* [Description of the task] Report only how many lines in the listing below contain the string "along".

....................

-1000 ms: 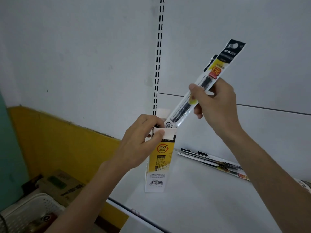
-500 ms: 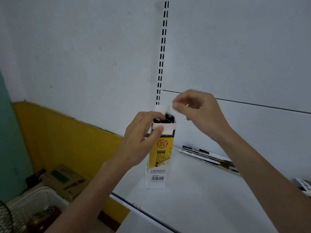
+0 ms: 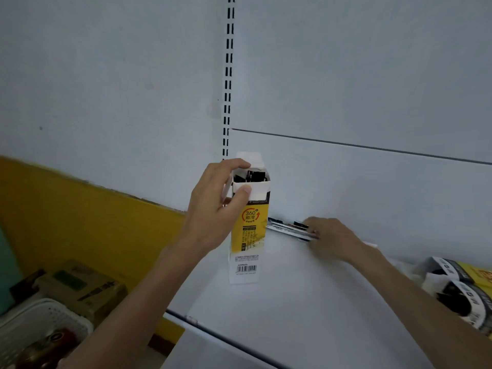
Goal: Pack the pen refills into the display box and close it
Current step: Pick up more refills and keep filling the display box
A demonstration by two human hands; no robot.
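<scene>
A tall yellow and white display box (image 3: pixel 249 235) stands upright on the white shelf (image 3: pixel 306 302), its top flaps open and dark refill packets showing inside. My left hand (image 3: pixel 213 206) grips the box near its top, thumb on the front flap, fingers round the back. Behind and right of the box, a small pile of pen refill packets (image 3: pixel 287 227) lies against the back wall. My right hand (image 3: pixel 332 239) rests on the right end of that pile, fingers over the packets; whether it pinches one is hidden.
More yellow and black display boxes (image 3: pixel 458 288) lie at the shelf's right edge. Below left of the shelf sit a cardboard carton (image 3: pixel 80 286) and a white basket (image 3: pixel 40 323). A slotted upright (image 3: pixel 228 75) runs up the white back wall.
My right hand dropped the packet into the box, then moved down and right to the pile on the shelf. My left hand kept its hold on the box.
</scene>
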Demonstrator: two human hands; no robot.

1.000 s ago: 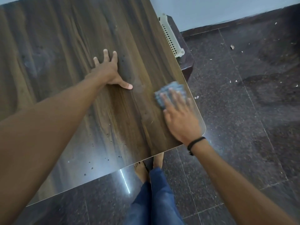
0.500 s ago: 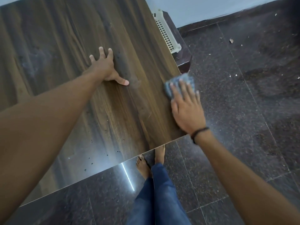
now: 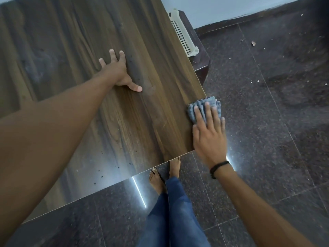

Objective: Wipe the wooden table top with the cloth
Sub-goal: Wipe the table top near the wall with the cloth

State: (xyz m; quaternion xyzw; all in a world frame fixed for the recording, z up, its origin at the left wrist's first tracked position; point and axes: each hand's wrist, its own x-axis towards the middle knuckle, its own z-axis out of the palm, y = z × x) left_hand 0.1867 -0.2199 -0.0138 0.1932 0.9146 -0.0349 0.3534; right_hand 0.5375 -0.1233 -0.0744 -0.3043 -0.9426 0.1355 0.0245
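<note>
**Mia:** What is closest to us?

**Ben:** Two legs in blue jeans (image 3: pixel 170 214) and two bare feet (image 3: pixel 156 179). They stand on a dark, speckled tile floor (image 3: pixel 267 148), right by the near edge of the table.

**Mia:** What is on the table there?

**Ben:** The wooden table top (image 3: pixel 80 41) is brown and shiny. Small water drops (image 3: pixel 116 166) sit near its close edge.

**Mia:** Where is the cloth?

**Ben:** The blue-grey cloth (image 3: pixel 211 100) is folded up. It lies at the right edge of the table top, near the front corner. Part of it pokes out past the edge.

**Mia:** Who has it?

**Ben:** The right hand (image 3: pixel 209 139) is on top of it. Its fingers (image 3: pixel 207 113) are straight and lie flat, pressing the cloth down. They are not curled round it. There is a black band (image 3: pixel 219 168) on that wrist.

**Mia:** And the other hand?

**Ben:** The left hand (image 3: pixel 119 72) is farther in, near the middle of the table top. It lies flat on the wood with its fingers (image 3: pixel 112 54) spread wide and the thumb out to the side. It holds nothing. It is well apart from the cloth.

**Mia:** What is behind the table?

**Ben:** A white plastic basket (image 3: pixel 183 34) with little holes sits on a dark wooden stand (image 3: pixel 201 66), partly hidden by the table. Small bits of litter (image 3: pixel 253 43) lie on the floor. A pale wall (image 3: pixel 231 8) is at the back.
</note>
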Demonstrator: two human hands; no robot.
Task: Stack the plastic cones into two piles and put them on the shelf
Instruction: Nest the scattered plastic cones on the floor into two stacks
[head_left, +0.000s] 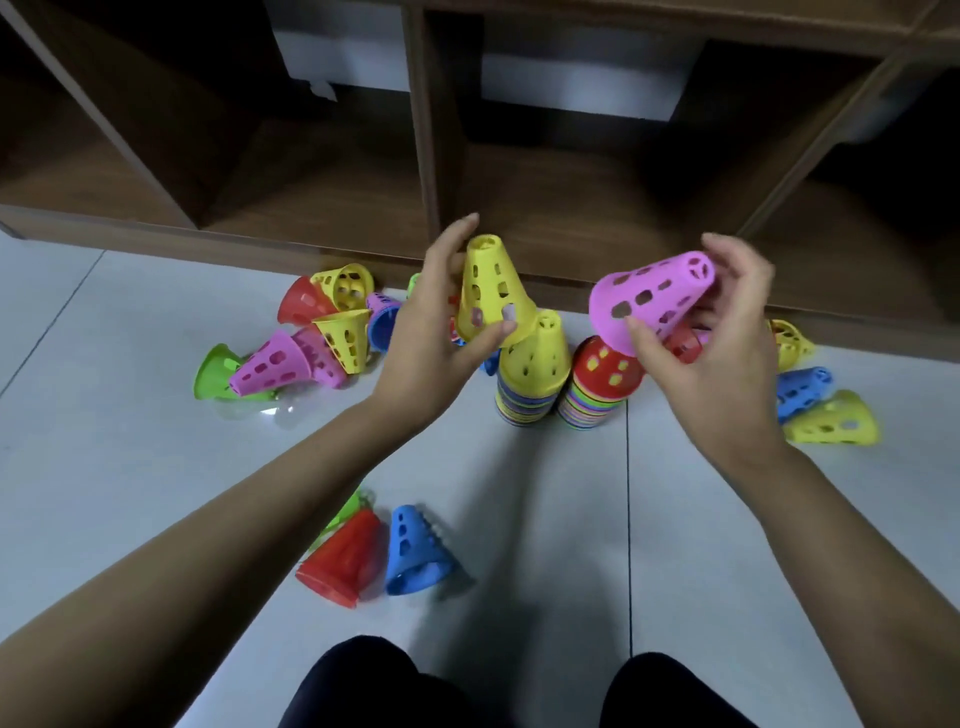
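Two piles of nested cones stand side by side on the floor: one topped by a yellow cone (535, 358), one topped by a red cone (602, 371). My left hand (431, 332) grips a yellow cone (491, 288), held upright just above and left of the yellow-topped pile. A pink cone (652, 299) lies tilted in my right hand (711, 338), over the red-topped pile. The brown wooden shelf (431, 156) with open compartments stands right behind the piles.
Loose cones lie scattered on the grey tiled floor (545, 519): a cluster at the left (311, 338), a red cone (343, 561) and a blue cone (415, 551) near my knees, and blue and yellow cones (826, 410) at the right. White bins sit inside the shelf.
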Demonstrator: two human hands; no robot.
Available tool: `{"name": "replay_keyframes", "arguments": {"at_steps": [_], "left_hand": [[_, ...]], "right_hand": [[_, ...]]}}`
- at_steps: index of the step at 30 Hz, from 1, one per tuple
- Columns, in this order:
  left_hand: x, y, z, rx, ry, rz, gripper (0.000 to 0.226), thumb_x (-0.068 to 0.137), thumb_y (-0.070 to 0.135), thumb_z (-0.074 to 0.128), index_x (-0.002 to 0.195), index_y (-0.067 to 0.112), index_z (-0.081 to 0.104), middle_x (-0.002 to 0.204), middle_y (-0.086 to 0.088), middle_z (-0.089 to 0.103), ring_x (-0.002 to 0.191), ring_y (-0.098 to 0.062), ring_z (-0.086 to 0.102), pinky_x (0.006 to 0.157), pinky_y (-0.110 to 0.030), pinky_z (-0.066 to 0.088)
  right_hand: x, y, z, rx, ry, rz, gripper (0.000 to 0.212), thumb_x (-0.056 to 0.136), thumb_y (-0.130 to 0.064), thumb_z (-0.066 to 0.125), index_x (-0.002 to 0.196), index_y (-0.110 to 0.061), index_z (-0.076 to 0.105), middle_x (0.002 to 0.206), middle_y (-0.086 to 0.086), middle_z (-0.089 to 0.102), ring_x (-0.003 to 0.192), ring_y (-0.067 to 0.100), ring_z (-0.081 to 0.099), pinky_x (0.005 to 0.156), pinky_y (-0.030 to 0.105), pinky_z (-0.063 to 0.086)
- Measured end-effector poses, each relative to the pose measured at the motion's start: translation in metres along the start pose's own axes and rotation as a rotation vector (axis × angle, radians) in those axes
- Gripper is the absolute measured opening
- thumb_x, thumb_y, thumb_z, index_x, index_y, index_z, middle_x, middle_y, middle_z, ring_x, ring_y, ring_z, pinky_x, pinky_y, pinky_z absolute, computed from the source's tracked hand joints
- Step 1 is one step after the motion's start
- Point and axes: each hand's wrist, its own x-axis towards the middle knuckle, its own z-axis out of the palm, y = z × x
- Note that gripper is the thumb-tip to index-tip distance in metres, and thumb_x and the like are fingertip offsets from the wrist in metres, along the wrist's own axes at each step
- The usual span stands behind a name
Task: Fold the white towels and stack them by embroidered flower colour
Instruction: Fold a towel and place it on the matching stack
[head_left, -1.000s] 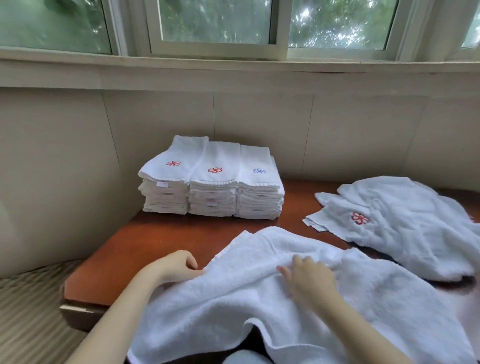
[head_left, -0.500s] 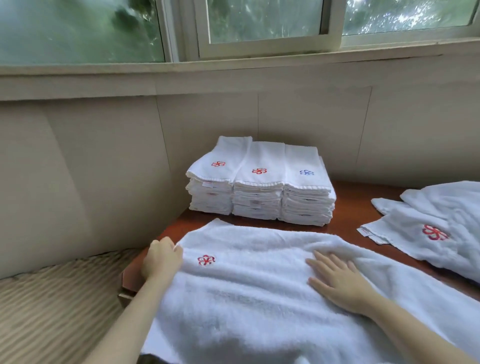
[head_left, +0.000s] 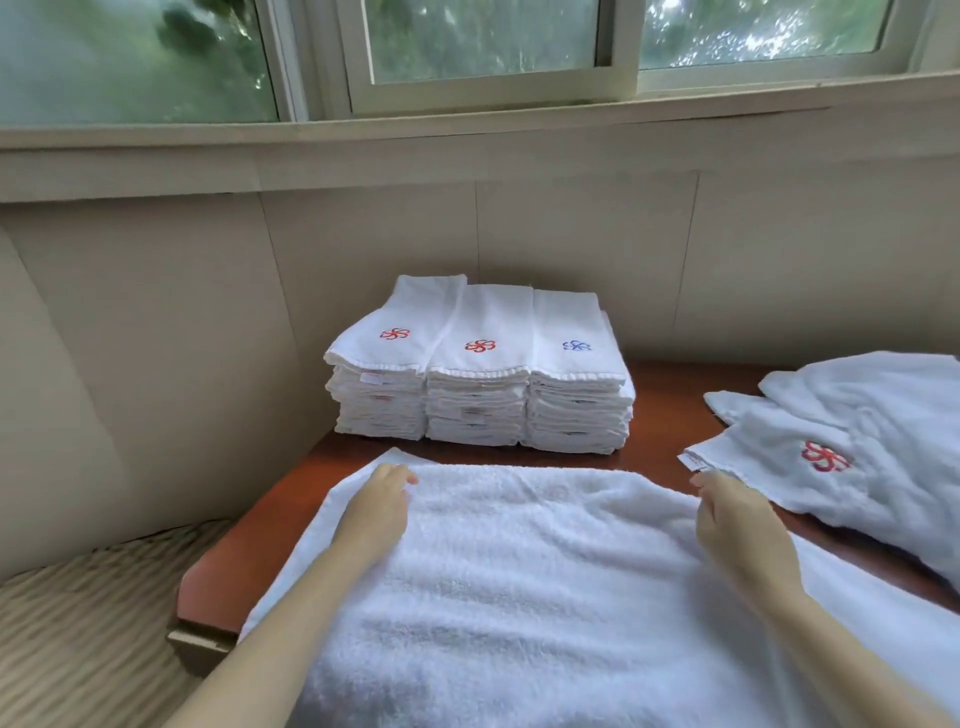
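A large white towel (head_left: 545, 571) lies spread across the brown table (head_left: 660, 415) in front of me, with no flower showing on its upper face. My left hand (head_left: 376, 512) grips its far left corner. My right hand (head_left: 737, 525) pinches its far edge on the right. Behind it stand three stacks of folded towels side by side: a red-flower stack (head_left: 384, 384) on the left, a second red-flower stack (head_left: 475, 395) in the middle and a blue-flower stack (head_left: 576, 400) on the right.
A loose heap of unfolded white towels (head_left: 857, 457), the top one with a red flower, lies on the table's right side. A striped cushion (head_left: 88, 623) sits below the table's left edge. The wall and window sill close off the back.
Both hands moved to the towel's far edge, the right one away from its flat press on the middle. The red flower near my left hand no longer shows.
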Motion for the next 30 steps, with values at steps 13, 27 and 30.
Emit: {"name": "replay_keyframes", "arguments": {"at_steps": [13,27,30], "left_hand": [[0.090,0.030,-0.003,0.248,-0.656,-0.116,0.050,0.076,0.001,0.039,0.108,0.037,0.052,0.117,-0.004,0.034,0.066,-0.021,0.055,0.052,-0.025,0.045],[0.066,0.038,-0.049,0.007,0.442,-0.059,0.020,0.089,-0.005,0.044,0.109,-0.001,0.045,0.119,-0.033,0.045,0.095,-0.054,0.050,0.078,-0.056,0.041],[0.069,0.038,-0.044,0.064,0.194,-0.109,0.038,0.090,0.002,0.048,0.128,0.003,0.040,0.135,-0.025,0.035,0.113,-0.050,0.045,0.091,-0.052,0.040]], "right_hand": [[0.026,0.099,-0.083,-0.144,-0.969,0.304,0.006,0.084,-0.025,0.063,0.082,-0.024,0.057,0.075,-0.007,0.060,0.064,0.014,0.050,0.054,0.025,0.036],[0.070,0.080,-0.109,0.047,-0.004,0.074,0.023,0.074,0.014,0.050,0.071,-0.009,0.046,0.079,0.011,0.048,0.079,0.027,0.045,0.064,0.035,0.032],[0.062,0.077,-0.094,-0.090,0.110,0.014,0.022,0.068,0.014,0.049,0.077,-0.004,0.057,0.088,0.011,0.051,0.088,0.034,0.048,0.070,0.036,0.037]]}}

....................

* [Solution for this problem] 2